Preparation, Preparation, Preparation…

It is annoying, you know, this whole blog thing.

I have ideas for posts, and have yet to get round to dealing with them. And then, I end up seeing something, and I just know I will have to write something in response…

This time, it is the comment of “I never plan anything, I guess this is why I have so many unfinished stories.” A massive, heavily paraphrased comment, I can assure you. But it raises the question: is it impossible to write without a plan?

So, here is my take on the matter, and a bit of my experiences, as well.

The first fiction I ever wrote never had a plan to it. All I had was a scene in my head, and I knew that was where I wanted it to go to. The second was also unplanned, and needed revising before I even got to finish it, because I had fallen foul of the “no research” trap. A terrible thing to be avoided at all costs, I can readily assure you. The third novel was unplanned as well, and I was just writing scenes all over the place, and then slowly stitching the scenes together with more and more interconnecting scenes. A most difficult and frustrating way to do it, at least for me. So nowadays, I’m the opposite. I plan, I plot away, I research like crazy, and will photoshop pictures together to get an idea of what each key character looks like… So I never write anything unscripted, literally “winging it,”  as they say?

Well, that isn’t the case.

Last year, 2014 NaNoWriMo was there, and I had a massive crisis.
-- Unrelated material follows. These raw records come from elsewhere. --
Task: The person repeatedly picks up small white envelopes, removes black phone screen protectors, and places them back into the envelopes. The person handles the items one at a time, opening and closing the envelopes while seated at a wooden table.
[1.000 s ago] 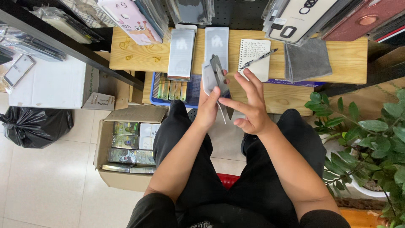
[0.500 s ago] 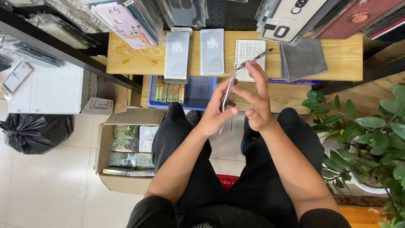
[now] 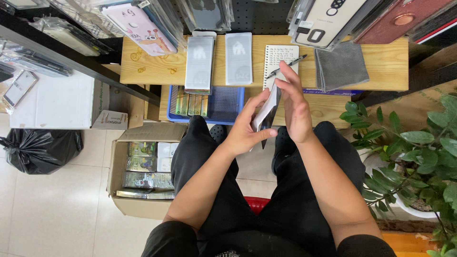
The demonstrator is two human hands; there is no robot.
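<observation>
The left hand (image 3: 245, 131) and right hand (image 3: 295, 109) together clasp a thin white package (image 3: 266, 112) on edge, over the knees, near the wooden bench (image 3: 385, 62). Two flat grey packages (image 3: 219, 59) lie on the bench, more remaining in the blue tray (image 3: 216, 112).

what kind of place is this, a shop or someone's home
Most likely a small phone-accessory shop: packaged phone cases hang on a black pegboard, flat grey packets lie on the wooden bench, and an open cardboard stock box sits on the floor.
</observation>
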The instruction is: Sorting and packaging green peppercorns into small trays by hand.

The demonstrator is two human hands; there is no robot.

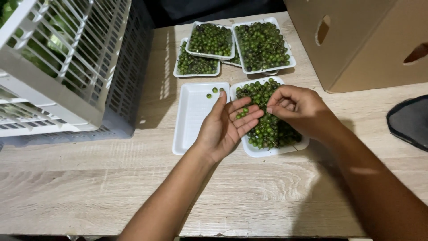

I had been working on an outline for a book, and it just wasn’t working. No matter how hard I tried, this perspective, that direction, leaving out some characters, putting them back in, and removing other characters… nothing seemed to work. I was there, closer and closer to the start of November, and all I had was an unworkable mess. (I have since figured out why it was an unworkable mess, but I will save that for another time.) I was staring at failure before I had even begun.

Then Lucy saved the day.

Who is Lucy, you might wonder? Not a who, but a what. I had somehow come across a trailer for the film Lucy, starring Scarlet Johansen. I looked into the background of the film, and saw a vague description for it. The idea, however, captivated me, and I ended up putting everything aside, and then started fleshing out the idea for myself. By the time I had watched the film I already was going in quite a different direction. And I was glad for it, because there is no way I would write a story as crazy, insane… and well… rubbish as that film. Yes, I was entertained, but I was also staring at it with utter bemusement that the director – Luc Besson – had come up with it.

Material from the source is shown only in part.